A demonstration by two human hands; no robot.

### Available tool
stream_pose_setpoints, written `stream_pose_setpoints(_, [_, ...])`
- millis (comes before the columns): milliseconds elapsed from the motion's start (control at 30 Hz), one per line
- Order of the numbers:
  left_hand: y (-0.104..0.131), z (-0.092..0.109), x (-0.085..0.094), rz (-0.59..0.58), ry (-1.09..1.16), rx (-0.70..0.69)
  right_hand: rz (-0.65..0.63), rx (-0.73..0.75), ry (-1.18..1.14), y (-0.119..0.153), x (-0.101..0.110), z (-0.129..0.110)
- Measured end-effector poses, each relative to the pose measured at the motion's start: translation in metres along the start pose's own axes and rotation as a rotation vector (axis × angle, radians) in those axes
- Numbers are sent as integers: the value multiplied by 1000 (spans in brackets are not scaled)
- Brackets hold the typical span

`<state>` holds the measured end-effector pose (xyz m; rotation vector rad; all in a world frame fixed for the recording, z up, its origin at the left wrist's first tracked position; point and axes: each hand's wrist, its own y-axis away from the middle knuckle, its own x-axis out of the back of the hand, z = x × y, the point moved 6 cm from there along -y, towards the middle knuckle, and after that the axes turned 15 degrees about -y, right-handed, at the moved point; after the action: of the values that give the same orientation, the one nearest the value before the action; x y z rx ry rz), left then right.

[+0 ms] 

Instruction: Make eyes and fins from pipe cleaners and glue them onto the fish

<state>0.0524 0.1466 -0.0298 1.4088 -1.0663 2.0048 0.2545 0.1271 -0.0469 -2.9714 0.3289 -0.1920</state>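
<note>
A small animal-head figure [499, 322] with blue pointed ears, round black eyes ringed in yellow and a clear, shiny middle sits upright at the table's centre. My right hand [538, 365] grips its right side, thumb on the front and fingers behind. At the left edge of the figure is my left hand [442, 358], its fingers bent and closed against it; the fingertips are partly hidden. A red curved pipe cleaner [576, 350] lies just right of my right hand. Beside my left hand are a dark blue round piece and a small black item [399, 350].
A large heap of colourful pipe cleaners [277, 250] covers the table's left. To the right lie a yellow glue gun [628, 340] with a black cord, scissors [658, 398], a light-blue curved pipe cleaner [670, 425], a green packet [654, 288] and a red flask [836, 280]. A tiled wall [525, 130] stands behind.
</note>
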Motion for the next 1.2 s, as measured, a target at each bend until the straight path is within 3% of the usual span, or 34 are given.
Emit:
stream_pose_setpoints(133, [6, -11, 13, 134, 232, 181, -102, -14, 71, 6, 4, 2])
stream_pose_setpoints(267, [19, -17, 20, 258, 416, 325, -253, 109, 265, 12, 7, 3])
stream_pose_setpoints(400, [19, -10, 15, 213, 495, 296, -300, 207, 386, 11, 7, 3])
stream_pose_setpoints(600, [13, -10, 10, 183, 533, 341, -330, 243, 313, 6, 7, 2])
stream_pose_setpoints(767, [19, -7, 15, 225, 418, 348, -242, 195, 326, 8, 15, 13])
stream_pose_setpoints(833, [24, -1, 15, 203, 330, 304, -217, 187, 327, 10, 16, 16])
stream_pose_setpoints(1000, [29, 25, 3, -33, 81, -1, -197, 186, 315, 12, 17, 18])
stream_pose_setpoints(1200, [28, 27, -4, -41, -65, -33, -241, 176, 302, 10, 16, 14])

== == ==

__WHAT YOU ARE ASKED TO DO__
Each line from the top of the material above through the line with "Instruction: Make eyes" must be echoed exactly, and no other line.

__ANSWER TO THIS PROBLEM__
A demonstration by two human hands; no robot.

### Available tool
stream_pose_setpoints, written `stream_pose_setpoints(_, [_, ...])`
- millis (comes before the columns): milliseconds elapsed from the motion's start (control at 30 Hz), one per line
- Order of the numbers:
  left_hand: y (-0.104..0.131), z (-0.092..0.109), x (-0.085..0.094), rz (-0.59..0.58), ry (-1.09..1.16), rx (-0.70..0.69)
  right_hand: rz (-0.65..0.63), rx (-0.73..0.75), ry (-1.18..1.14), y (-0.119..0.153), x (-0.101..0.110), z (-0.129..0.110)
- Measured end-effector poses, each relative to the pose measured at the motion's start: translation in metres along the start pose's own axes and rotation as a rotation vector (axis × angle, radians) in those axes
- Numbers are sent as integers: the value multiplied by 1000 (spans in brackets are not scaled)
- Brackets hold the typical span

`<state>` holds the measured end-effector pose (xyz m; rotation vector rad; all in a world frame fixed for the recording, z up, its origin at the left wrist's first tracked position; point and axes: each hand's wrist, its own y-axis away from the middle knuckle, its own x-axis out of the back of the hand, z = x × y, the point moved 6 cm from there along -y, towards the middle knuckle, and after that the axes turned 15 degrees about -y, right-handed, at the moved point; after the action: of the values that give the same orientation, the one nearest the value before the action; x y z rx ry rz), left then right.

[+0 ms] 

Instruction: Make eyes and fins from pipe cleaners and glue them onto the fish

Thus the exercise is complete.